Cooley represented client Cylex Inc., a Maryland-based life sciences company, whose diagnostic test kit detects immune function in organ transplant patients, in a highly successful sale of the company's assets through a distressed M&A process.
Crushed by the expense and cloud of a U.S. Attorney investigation triggered by a False Claims Act qui tam complaint, Cylex was running out of money and unable to attract further investment or find a buyer. Working closely with Cylex's leadership, Cooley crafted a strategy to utilize the Chapter 11 bankruptcy Section 363 sale process to allow a buyer to purchase Cylex's assets "free and clear" of the False Claims Act claims. After several months of negotiations with a strategic bidder, on November 21, 2012, Cylex executed an asset purchase agreement with this "stalking horse bidder" at a price of $6 million, subject to higher and better bids. The Chapter 11 case was filed in Delaware on December 3, 2012, after which a short but intense M&A re-marketing process began. On the "overbid" deadline of January 18, 2013, two new strategic bidders submitted topping bids at the $6.7 million minimum overbid price.
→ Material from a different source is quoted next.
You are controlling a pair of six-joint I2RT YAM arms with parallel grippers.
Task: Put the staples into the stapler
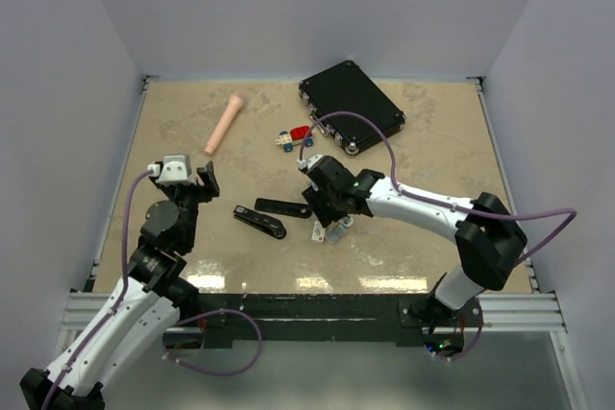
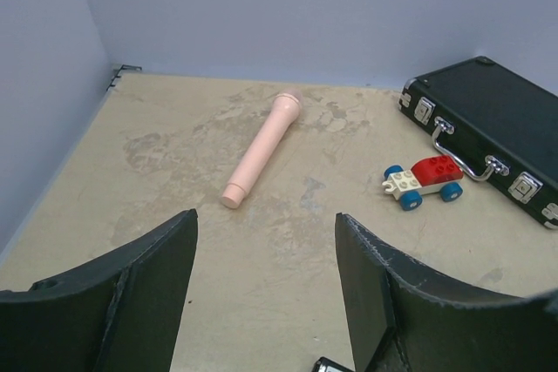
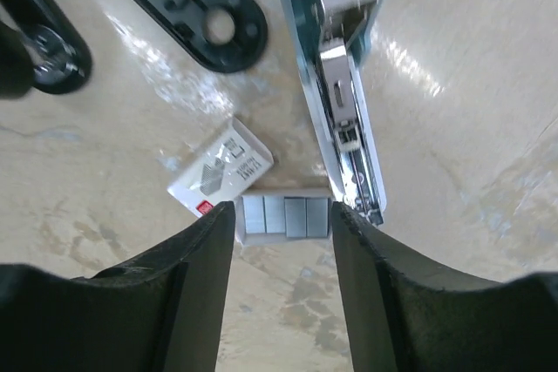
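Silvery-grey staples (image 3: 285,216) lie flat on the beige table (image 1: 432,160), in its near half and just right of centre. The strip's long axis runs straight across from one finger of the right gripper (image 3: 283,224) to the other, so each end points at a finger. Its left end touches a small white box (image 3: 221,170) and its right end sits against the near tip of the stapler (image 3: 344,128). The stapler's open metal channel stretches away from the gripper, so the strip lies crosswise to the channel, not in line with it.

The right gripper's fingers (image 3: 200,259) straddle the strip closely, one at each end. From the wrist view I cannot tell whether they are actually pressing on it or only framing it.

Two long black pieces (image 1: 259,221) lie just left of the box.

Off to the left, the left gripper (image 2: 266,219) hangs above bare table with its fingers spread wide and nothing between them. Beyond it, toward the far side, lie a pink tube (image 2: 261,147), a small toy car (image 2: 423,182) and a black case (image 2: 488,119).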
An auction was held on Tuesday, January 22, 2013 with all three bidders present. After 16 rounds of bidding, spanning more than 12 hours, the winning bid was a stunning $14.425 million, which was more than $8 million over the stalking horse bid. The Bankruptcy Court approved the sale on January 23, 2013, and the sale closed in February.
As a result of the bankruptcy strategy that the Cooley team developed and executed, Cylex, now known as Immunology Partners Inc., sold its assets at 2.6 times revenue – a multiple typically reserved for healthy companies in its industry – despite its financial distress and external legal issues.